▶ **WORK TO COMPLETE**
Whenever a line in the data holds the string "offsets", copy that line.

+++

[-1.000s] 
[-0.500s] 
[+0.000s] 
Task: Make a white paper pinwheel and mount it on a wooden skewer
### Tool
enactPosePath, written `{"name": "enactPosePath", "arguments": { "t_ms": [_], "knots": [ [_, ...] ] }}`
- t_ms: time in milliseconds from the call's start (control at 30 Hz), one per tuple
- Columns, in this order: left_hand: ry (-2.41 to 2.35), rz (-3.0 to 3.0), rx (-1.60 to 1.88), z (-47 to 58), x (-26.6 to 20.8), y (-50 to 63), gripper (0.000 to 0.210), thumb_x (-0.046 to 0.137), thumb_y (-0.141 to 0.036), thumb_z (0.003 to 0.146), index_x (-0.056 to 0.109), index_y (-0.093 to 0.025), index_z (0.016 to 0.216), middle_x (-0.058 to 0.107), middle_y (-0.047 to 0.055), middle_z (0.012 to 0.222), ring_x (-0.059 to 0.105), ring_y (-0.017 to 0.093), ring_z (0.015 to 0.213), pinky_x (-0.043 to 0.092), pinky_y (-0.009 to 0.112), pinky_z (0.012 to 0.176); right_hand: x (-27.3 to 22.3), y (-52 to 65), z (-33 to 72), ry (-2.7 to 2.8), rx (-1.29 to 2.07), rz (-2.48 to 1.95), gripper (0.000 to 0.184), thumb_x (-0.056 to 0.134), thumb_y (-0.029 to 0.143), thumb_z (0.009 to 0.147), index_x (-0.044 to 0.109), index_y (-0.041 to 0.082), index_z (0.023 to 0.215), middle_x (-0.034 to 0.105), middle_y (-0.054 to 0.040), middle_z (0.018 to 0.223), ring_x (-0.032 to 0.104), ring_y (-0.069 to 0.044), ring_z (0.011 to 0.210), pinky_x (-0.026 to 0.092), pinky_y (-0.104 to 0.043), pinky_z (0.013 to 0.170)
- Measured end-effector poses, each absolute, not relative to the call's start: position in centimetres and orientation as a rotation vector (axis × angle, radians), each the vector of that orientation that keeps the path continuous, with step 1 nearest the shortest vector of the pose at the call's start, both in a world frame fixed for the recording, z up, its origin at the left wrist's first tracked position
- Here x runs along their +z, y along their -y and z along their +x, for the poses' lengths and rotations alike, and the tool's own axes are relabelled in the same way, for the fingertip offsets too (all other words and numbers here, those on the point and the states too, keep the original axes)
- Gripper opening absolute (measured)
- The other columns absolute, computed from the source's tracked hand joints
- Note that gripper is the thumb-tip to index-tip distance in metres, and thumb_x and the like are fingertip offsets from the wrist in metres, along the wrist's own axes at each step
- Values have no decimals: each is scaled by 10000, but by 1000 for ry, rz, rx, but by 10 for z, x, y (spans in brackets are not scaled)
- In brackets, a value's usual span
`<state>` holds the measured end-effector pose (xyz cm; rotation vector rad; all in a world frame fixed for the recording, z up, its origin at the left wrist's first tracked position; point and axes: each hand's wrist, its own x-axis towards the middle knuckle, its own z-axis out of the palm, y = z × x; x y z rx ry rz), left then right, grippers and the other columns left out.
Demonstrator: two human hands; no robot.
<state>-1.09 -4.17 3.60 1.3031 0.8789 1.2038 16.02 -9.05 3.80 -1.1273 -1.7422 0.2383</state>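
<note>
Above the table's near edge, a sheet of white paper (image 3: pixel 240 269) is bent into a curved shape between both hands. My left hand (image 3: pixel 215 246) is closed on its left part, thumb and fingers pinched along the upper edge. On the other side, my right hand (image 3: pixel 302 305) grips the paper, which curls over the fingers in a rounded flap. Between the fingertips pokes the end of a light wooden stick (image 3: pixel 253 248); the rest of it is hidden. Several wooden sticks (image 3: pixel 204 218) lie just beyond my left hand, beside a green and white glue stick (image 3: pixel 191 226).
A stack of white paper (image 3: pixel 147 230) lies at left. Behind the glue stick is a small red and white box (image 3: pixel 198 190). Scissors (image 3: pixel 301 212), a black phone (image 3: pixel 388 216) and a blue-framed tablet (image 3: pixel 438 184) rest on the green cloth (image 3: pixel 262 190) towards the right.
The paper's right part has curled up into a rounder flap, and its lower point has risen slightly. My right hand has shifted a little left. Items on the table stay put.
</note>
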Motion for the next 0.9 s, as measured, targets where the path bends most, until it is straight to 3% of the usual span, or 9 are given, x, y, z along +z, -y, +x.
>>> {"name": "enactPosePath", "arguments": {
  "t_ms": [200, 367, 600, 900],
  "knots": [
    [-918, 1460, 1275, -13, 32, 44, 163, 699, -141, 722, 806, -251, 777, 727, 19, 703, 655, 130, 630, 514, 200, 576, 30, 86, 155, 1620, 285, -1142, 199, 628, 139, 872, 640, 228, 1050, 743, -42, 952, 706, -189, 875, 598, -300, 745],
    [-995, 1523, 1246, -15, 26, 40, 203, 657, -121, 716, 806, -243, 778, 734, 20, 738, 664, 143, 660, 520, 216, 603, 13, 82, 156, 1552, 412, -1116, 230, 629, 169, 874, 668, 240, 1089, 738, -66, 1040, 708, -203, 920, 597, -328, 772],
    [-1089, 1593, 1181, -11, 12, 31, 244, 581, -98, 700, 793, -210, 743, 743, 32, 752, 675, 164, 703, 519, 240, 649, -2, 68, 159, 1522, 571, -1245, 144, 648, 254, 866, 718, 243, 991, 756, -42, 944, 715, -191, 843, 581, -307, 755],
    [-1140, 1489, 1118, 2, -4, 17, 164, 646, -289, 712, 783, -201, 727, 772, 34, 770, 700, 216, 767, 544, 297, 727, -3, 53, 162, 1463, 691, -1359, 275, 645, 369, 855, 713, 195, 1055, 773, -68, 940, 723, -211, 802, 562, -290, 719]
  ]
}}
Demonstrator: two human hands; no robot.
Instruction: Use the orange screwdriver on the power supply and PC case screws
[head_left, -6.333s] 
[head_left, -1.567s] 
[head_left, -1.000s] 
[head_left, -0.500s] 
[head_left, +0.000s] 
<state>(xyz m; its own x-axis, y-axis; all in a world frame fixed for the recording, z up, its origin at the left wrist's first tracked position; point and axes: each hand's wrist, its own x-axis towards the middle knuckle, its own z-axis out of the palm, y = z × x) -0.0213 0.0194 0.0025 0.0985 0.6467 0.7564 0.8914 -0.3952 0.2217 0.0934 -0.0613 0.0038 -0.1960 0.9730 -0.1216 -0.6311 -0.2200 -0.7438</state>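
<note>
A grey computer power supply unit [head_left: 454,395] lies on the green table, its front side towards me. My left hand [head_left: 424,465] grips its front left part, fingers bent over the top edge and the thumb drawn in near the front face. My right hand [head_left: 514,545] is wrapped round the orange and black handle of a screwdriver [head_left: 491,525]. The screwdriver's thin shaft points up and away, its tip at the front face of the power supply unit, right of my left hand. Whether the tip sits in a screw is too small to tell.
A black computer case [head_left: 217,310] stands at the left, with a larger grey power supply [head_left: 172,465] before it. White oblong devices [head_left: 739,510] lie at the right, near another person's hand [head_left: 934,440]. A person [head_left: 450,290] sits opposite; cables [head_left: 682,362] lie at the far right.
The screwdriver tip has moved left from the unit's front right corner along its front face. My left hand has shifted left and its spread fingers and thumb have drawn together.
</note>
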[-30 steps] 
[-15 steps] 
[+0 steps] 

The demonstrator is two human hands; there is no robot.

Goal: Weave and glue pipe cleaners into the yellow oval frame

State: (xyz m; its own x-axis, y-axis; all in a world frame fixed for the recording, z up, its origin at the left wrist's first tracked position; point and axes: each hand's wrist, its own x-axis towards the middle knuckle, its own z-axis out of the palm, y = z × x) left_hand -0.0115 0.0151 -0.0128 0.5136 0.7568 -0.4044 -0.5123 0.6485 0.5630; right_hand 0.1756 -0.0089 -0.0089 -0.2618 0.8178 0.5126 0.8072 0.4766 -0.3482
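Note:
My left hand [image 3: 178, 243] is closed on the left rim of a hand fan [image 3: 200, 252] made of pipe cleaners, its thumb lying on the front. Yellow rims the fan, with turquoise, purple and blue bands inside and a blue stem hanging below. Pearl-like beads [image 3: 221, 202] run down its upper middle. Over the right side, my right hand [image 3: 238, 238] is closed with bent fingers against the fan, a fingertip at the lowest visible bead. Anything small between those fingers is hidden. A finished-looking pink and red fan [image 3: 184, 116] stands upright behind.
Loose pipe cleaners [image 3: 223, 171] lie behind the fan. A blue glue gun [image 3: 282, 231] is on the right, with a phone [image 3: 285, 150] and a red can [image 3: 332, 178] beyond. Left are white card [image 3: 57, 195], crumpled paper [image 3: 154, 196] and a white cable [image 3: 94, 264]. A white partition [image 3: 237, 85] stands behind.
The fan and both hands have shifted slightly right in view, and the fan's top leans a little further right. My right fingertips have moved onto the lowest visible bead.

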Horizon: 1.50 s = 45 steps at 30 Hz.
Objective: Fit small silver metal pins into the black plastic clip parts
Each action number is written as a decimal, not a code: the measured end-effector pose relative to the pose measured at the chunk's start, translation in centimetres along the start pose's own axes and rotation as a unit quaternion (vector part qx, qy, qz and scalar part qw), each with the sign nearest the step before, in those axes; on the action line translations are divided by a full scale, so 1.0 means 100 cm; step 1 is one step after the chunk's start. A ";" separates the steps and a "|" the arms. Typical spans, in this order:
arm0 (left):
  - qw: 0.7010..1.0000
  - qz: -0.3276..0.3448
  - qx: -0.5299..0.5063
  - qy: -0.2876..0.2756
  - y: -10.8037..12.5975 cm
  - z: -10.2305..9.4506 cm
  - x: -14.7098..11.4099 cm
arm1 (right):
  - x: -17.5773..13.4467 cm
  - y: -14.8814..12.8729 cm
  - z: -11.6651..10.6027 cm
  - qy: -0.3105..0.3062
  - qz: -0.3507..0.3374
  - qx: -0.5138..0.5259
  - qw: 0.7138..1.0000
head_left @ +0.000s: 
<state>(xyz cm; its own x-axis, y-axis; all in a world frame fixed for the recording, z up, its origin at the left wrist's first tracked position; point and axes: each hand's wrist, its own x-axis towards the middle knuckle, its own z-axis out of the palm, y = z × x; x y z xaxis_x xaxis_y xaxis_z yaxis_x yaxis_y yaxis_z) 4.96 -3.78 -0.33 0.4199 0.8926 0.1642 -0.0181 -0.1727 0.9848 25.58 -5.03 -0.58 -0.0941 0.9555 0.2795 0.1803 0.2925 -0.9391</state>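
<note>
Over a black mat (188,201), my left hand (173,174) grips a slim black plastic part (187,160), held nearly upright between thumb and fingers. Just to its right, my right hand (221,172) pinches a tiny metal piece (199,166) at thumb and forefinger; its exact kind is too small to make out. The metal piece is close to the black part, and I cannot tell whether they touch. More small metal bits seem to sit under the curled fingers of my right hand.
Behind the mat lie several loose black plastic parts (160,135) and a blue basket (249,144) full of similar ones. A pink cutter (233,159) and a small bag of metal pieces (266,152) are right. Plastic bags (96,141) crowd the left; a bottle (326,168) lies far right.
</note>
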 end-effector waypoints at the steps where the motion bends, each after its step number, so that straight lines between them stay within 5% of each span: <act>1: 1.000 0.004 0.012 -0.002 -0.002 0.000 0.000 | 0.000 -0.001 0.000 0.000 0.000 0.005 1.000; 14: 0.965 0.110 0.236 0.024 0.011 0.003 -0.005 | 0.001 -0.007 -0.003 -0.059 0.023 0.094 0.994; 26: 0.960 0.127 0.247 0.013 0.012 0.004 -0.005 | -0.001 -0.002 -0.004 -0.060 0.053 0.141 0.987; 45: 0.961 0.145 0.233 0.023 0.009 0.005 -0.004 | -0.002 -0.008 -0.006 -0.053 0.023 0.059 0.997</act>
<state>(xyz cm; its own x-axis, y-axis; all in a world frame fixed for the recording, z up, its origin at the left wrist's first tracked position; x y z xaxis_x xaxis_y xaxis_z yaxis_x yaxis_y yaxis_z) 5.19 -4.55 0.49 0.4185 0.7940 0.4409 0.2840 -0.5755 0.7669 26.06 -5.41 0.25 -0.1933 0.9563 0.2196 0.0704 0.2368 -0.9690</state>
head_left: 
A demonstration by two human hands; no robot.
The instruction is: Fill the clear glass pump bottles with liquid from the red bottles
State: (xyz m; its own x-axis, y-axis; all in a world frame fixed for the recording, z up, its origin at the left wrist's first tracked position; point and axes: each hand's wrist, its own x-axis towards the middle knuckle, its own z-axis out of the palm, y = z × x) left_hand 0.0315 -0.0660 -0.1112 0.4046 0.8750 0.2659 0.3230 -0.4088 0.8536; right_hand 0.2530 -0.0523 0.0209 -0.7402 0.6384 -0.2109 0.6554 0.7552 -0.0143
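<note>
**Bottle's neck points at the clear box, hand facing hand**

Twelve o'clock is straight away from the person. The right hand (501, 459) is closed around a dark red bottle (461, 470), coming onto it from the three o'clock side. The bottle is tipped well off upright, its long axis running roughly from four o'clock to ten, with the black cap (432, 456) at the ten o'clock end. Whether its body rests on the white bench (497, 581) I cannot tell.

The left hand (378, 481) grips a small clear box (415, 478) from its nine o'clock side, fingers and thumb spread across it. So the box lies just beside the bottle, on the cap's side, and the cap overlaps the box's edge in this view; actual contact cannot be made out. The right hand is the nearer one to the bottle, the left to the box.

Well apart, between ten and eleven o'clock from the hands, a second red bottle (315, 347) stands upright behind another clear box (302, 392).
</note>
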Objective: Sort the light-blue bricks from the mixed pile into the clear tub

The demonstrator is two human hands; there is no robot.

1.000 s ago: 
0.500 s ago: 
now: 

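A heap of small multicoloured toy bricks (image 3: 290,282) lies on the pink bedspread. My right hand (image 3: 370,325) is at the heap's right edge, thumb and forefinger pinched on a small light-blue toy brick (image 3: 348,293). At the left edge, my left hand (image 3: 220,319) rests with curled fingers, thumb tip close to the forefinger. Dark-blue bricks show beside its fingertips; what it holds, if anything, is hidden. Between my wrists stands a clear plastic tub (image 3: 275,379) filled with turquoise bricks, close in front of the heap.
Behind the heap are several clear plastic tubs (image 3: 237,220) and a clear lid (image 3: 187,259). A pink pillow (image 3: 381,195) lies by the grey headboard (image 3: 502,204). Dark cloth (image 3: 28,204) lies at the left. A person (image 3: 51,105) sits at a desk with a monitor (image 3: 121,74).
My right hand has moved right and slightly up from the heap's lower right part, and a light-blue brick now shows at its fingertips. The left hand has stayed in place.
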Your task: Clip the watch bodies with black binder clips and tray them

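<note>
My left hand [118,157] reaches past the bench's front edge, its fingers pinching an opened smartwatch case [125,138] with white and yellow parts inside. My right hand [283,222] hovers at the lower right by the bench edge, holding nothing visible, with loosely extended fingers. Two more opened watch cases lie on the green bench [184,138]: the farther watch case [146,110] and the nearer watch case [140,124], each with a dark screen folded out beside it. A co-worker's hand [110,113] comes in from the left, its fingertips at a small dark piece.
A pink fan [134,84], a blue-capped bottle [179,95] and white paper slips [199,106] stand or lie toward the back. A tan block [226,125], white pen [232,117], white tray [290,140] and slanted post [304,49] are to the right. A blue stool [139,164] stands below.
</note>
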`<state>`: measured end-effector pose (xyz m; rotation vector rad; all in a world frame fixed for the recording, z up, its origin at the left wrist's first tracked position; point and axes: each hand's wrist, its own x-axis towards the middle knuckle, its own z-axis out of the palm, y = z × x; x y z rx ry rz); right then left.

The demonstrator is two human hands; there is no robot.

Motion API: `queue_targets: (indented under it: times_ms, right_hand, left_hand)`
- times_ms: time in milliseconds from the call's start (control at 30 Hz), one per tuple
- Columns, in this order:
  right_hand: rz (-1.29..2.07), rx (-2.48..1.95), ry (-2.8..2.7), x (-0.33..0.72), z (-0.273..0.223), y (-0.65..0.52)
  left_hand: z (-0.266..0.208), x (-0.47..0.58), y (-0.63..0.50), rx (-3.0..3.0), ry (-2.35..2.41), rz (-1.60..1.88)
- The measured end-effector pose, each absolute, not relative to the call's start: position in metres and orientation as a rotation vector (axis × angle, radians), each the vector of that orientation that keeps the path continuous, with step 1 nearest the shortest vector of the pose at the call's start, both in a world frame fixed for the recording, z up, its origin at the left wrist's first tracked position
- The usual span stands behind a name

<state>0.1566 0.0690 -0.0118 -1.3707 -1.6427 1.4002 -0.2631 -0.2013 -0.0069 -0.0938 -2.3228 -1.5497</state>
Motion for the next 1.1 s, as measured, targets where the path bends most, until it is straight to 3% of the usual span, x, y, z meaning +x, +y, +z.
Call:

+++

▶ **REPLY TO THE TASK**
- Here x runs along their +z, y along their -y and z along their +x, for the poses' lengths and rotations alike, and the tool's own axes are relabelled in the same way, for the fingertip offsets too (all other words and numbers here, those on the point and the states too, keep the original axes)
- Note that gripper is the thumb-tip to index-tip distance in metres, and thumb_x and the like are fingertip offsets from the wrist in metres, along the wrist's own axes at each step

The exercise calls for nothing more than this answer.